Assignment>
Please restate the data word for word, in full.

Recorded data>
────────
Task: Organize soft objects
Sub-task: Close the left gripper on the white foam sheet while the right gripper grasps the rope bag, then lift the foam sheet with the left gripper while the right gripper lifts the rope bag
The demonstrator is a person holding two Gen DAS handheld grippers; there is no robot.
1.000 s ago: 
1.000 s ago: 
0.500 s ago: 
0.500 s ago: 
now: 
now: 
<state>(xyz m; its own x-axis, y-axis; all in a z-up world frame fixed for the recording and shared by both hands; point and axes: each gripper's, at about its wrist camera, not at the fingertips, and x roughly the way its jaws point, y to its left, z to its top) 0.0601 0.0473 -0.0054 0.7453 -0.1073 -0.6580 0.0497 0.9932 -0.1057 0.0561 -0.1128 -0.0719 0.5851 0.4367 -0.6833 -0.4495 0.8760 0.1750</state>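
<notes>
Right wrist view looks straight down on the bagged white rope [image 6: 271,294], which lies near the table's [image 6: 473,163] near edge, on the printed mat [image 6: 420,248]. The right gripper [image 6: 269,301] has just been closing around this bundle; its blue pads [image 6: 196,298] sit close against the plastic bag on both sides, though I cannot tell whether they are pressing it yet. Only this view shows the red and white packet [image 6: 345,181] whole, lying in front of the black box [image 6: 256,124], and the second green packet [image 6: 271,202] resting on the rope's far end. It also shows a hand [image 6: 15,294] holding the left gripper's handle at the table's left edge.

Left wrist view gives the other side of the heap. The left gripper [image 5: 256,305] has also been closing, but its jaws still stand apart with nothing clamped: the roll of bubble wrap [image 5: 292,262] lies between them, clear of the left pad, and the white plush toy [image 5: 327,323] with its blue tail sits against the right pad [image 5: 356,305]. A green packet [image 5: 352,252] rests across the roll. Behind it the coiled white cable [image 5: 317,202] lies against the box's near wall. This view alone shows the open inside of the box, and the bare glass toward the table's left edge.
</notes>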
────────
Worked solution>
Task: Organize soft objects
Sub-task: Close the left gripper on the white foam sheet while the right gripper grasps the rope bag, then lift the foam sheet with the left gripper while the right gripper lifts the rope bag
The demonstrator is a person holding two Gen DAS handheld grippers; there is no robot.
1.000 s ago: 
1.000 s ago: 
0.500 s ago: 
0.500 s ago: 
now: 
now: 
<state>(xyz m; its own x-axis, y-axis; all in a z-up world frame fixed for the recording and shared by both hands; point and axes: each gripper's, at about its wrist camera, not at the fingertips, and x roughly the way its jaws point, y to its left, z to its top) 0.0601 0.0473 -0.0054 0.7453 -0.1073 -0.6580 0.0497 0.9932 -0.1057 0.0561 -0.1128 -0.0719 0.5851 0.4367 -0.6833 -0.4495 0.8760 0.1750</state>
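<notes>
Right wrist view looks straight down on the bagged white rope [image 6: 271,294], which lies near the table's [image 6: 473,163] near edge, on the printed mat [image 6: 420,248]. The right gripper [image 6: 269,301] has just been closing around this bundle; its blue pads [image 6: 196,298] sit close against the plastic bag on both sides, though I cannot tell whether they are pressing it yet. Only this view shows the red and white packet [image 6: 345,181] whole, lying in front of the black box [image 6: 256,124], and the second green packet [image 6: 271,202] resting on the rope's far end. It also shows a hand [image 6: 15,294] holding the left gripper's handle at the table's left edge.

Left wrist view gives the other side of the heap. The left gripper [image 5: 256,305] has also been closing, but its jaws still stand apart with nothing clamped: the roll of bubble wrap [image 5: 292,262] lies between them, clear of the left pad, and the white plush toy [image 5: 327,323] with its blue tail sits against the right pad [image 5: 356,305]. A green packet [image 5: 352,252] rests across the roll. Behind it the coiled white cable [image 5: 317,202] lies against the box's near wall. This view alone shows the open inside of the box, and the bare glass toward the table's left edge.
</notes>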

The response to this exercise is complete.